Si tenemos suerte, entreveremos algún gran herbívoro moviéndose por un encinar, no lejos del pueblo, mientras pasta tranquilamente cual desbrozadora natural y silenciosa.
Todo ello, desde la cerveza contemplativa en Granada hasta los apacibles momentos en los alrededores de un pueblo – pongamos – de Castilla-La Mancha, todo ello, decíamos, es paisaje. Es estar, es vivirlo y formar parte de ello. Es disfrutar, gozando, de su belleza, de la que somos un factor también.
Un paisaje bello, que nutre, que enriquece es el resultado de la interacción virtuosa entre naturaleza, patrimonio artístico y cultural y habitantes del lugar, de dos o cuatro patas.
Por desgracia, los paisajes a menudo sufren las injerencias indebidas de los seres humanos. Cualquiera de los tres elementos que los componen –naturaleza, patrimonio artístico y habitantes– puede ser víctima de ataques. Ejemplos hay a raudales. Un edificio horrible al lado de una iglesia románica. Una hilera de adosados como continuación de una muralla medieval. La tala de un bosque centenario, la esquilmación de la biodiversidad, los incendios ocasionados por las razones más diversas. La expulsión de los vecinos, por gentrificación, precios o falta de oportunidades.
Cuando uno de los tres factores falla, el paisaje sufre.
Para protegerlo de verdad, harían falta instrumentos jurídicos amplios y sólidos, holísticos en su concepción legal.

De hecho, varias son las constituciones de otros países que incluyen el concepto de “paisaje” entre los valores fundamentales a proteger. Al estar metido en la Carta Magna de una nación, el paisaje, por suerte de sus ciudadanos, se convierte en un derecho y un deber, en un valor esencial del conjunto social, digno y merecedor de la más alta protección.
El alcance del concepto de paisaje, de esta manera, ensancha sus límites y abarca mucho más.
La conservación de la naturaleza interactúa con el patrimonio artístico y cultural y, juntos, crean un enorme valor. Ese valor preservado, conservado, protegido por encima de unas meras –y limitadas– leyes administrativas, se convierte en riqueza a explotar para los vecinos que en el paisaje habitan, y que de ello forman parte.
La belleza es rentable. Crea empleo y perspectivas de larguísimo plazo, que no dependen de caprichos o intereses empresariales desconectados de la realidad física, fáctica del lugar.
Lo bello siempre será rentable y creará riqueza. Incluso, puede permitir que se ahorre dinero.

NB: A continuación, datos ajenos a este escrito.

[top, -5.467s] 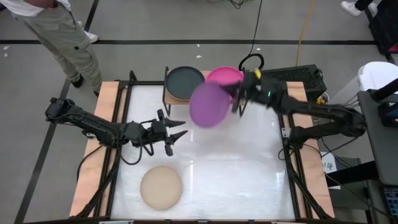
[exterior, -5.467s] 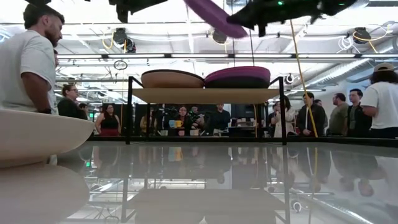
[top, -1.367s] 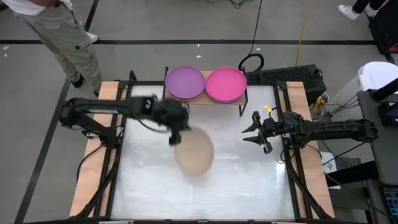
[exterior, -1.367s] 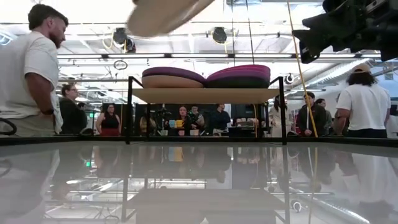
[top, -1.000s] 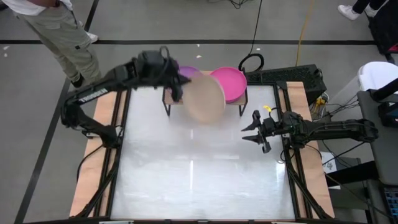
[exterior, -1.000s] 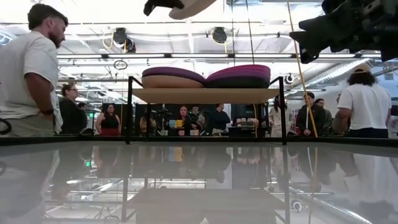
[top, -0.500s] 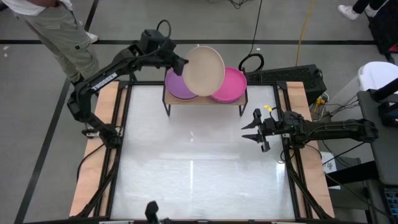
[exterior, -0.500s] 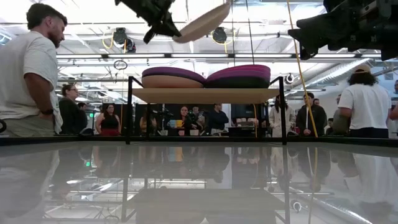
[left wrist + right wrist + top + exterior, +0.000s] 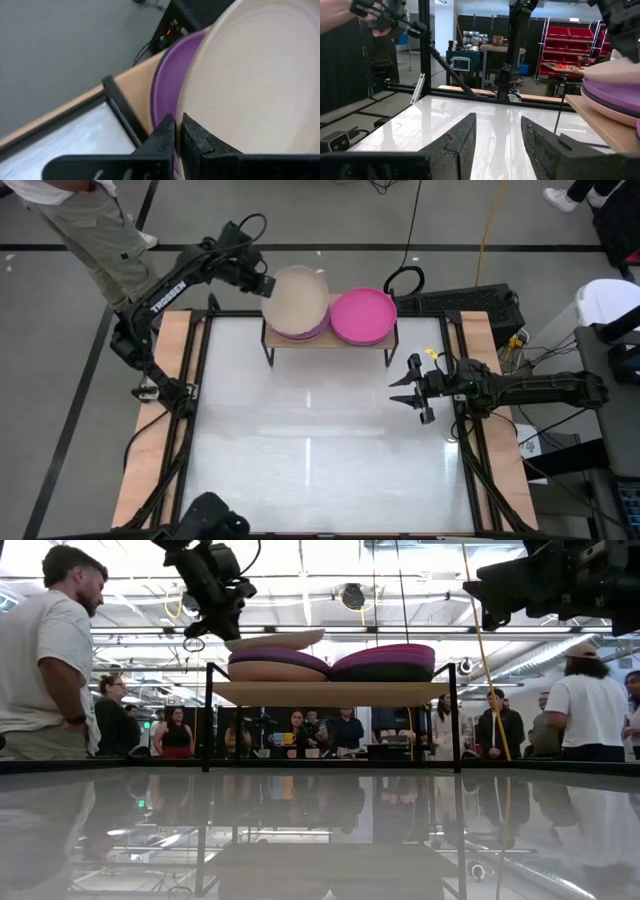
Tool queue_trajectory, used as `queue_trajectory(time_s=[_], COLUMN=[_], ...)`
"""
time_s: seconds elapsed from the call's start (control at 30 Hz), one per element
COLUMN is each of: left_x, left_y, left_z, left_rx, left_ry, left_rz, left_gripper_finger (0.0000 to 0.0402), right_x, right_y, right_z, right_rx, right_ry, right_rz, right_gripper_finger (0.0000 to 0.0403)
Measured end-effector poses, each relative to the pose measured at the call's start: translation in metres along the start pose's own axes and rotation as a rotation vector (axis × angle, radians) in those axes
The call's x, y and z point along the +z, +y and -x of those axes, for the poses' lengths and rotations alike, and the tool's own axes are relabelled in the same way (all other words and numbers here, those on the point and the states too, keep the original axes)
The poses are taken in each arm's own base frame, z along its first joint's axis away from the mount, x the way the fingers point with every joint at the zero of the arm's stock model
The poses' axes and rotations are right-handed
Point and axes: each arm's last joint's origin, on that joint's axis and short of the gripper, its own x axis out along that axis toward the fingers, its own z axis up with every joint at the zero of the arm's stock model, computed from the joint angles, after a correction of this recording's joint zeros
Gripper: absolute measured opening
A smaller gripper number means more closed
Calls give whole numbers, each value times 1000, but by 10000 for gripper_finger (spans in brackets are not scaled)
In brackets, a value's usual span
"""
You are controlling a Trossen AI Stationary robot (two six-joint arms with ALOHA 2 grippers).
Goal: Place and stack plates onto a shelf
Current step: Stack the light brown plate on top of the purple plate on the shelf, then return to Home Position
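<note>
Table: white top, nothing left to fetch
Shelf: upper middle of the high view, two stacks
Beige plate: hovering level just above the purple plate
My left gripper: clamped on its rim; centre, lower flat, then release
Right gripper: parked mid-right, fingers spread

Two dark arms showing at the frame's sides

The left arm, in the upper left of the high view, is wearing white lettering along its black link and trailing a thin black cable looping above its wrist. The right arm, at the right edge, is showing matte black segments with a small yellow mark near its gripper, whose blocky fingers are looking rough-textured.
</note>
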Motion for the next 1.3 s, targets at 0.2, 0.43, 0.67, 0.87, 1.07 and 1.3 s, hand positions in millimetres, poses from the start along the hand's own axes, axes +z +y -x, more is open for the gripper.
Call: queue_trajectory(time_s=[0.2, 0.43, 0.67, 0.87, 1.07, 1.3], left_x=[0, 3, 2, -4, -28, -82], left_y=[-6, -7, -9, -18, -51, -86], left_z=[-2, -13, -17, 11, 75, 119], left_rx=[3, 74, 53, -59, -70, -189], left_ry=[-15, -24, -2, -37, -209, -451], left_rz=[-23, -78, -88, -109, -322, -522], left_gripper_finger=[18, 78, 152, 192, 171, 115], right_x=[0, -1, -1, -3, -5, 0], right_y=[0, 0, 0, 0, 1, 4], right_z=[0, 0, 0, 0, 4, 16], right_rx=[0, 4, 4, 5, 6, 5], right_ry=[-1, 5, 7, 27, 59, 40], right_rz=[-3, -28, -26, -38, -46, -41], right_gripper_finger=[137, 137, 137, 137, 137, 137])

Tenemos un ejemplo de todo ello a unas escasas dos horas de Madrid. La Fundación Española de Renaturalización está realizando una de las iniciativas más sorprendentemente exitosas que se conozcan en la Europa mediterránea. Naturaleza, pequeños pueblos y sus gentes, unidos por unos mismos objetivos. A través de esa interacción virtuosa de la que hablábamos antes, una extensa área del centro de la Península está viendo reflorecer sus bosques, hoy habitados por una creciente población de grandes herbívoros que son al mismo tiempo un atractivo turístico y unas eficaces desbrozadoras antincendios.

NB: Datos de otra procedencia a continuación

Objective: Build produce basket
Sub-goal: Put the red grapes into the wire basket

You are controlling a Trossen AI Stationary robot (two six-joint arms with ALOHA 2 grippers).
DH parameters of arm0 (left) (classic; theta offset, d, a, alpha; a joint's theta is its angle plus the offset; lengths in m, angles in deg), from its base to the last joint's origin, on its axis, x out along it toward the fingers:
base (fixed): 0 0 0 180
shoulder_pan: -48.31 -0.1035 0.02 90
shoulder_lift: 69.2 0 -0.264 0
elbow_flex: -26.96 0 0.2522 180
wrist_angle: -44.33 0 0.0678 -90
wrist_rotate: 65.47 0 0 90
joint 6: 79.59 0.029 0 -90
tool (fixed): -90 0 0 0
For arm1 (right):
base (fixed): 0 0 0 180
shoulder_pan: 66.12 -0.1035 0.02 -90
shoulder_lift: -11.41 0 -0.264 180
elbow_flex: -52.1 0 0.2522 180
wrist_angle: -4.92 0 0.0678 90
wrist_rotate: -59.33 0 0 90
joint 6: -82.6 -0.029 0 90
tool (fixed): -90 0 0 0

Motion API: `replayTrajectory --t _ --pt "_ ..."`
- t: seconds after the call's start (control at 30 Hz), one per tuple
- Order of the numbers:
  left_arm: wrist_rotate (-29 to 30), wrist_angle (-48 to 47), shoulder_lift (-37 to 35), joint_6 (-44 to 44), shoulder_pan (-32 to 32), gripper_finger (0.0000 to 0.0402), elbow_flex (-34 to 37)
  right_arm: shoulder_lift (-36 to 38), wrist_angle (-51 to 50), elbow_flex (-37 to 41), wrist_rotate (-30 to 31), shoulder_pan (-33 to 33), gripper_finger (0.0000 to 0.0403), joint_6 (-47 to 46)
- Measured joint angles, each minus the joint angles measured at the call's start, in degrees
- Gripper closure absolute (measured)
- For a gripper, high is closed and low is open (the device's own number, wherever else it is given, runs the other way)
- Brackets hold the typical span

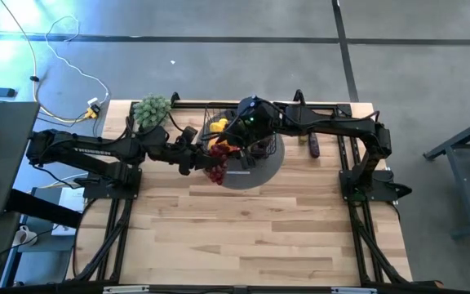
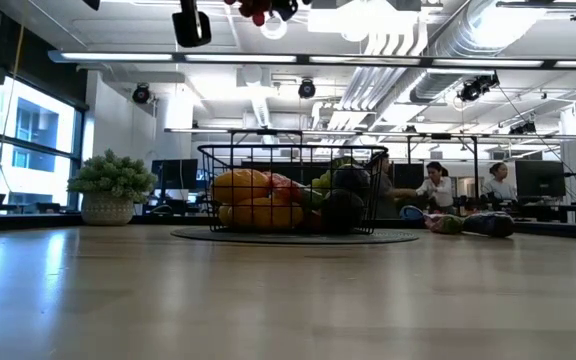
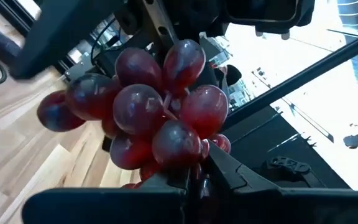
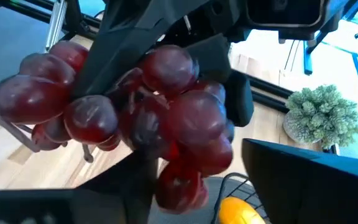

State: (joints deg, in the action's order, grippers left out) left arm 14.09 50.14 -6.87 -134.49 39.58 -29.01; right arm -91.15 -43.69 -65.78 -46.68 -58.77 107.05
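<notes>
Overhead, 1 red grape bunch (image 3: 148,118) clamped in L gripper (image 3: 194,180); R gripper (image 1: 237,140) unclear.

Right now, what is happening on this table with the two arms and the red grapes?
The left gripper holds a bunch of red grapes by its stem, jaws shut, raised in the air beside the black wire basket. The right gripper is close against the same bunch, above the basket; whether it grips the grapes I cannot tell. The basket stands on a flat grey disc and already holds yellow, orange and dark produce. A pale green bushy plant stands near the table's far edge.
</notes>
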Motion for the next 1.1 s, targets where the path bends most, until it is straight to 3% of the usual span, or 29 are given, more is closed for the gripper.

Los pequeños y encantadores pueblos de la zona de actuación, animados por la actividad económica creada alrededor de la iniciativa, vuelven a tener sensaciones positivas, fundadas en hechos concretos: la hemorragia del censo menguante puede ser cauterizada y revertida.
Se están reformando antiguas casas en piedra y madera, que componen un aspecto esencial del paisaje.
Donde antes había decrecimiento y preocupación, hoy empieza a haber savia nueva y vitalidad. El desafío social es mayúsculo, pero merece la pena porque se puede lograr mucho.
El paisaje no es una entelequia comprensible para unos pocos iniciados. Es un valor esencial de nuestras sociedades que debería estar incluido, con todos los honores, en la Constitución española. Ojalá ocurra algún día.
Desde los Montes Universales hasta Granada, de Cantabria hasta Doñana pasando por todos los lugares, maravillosos, que componen España, sería una garantía jurídica vital para asegurar la continuidad a largo plazo y el potenciamiento de la belleza de este país y sus habitantes. Porque la belleza de un paisaje integrado y sano es también riqueza y rentabilidad. Porque, en definitiva, un paisaje bello es sostenible en todos los sentidos y para muchos, muchísimos años.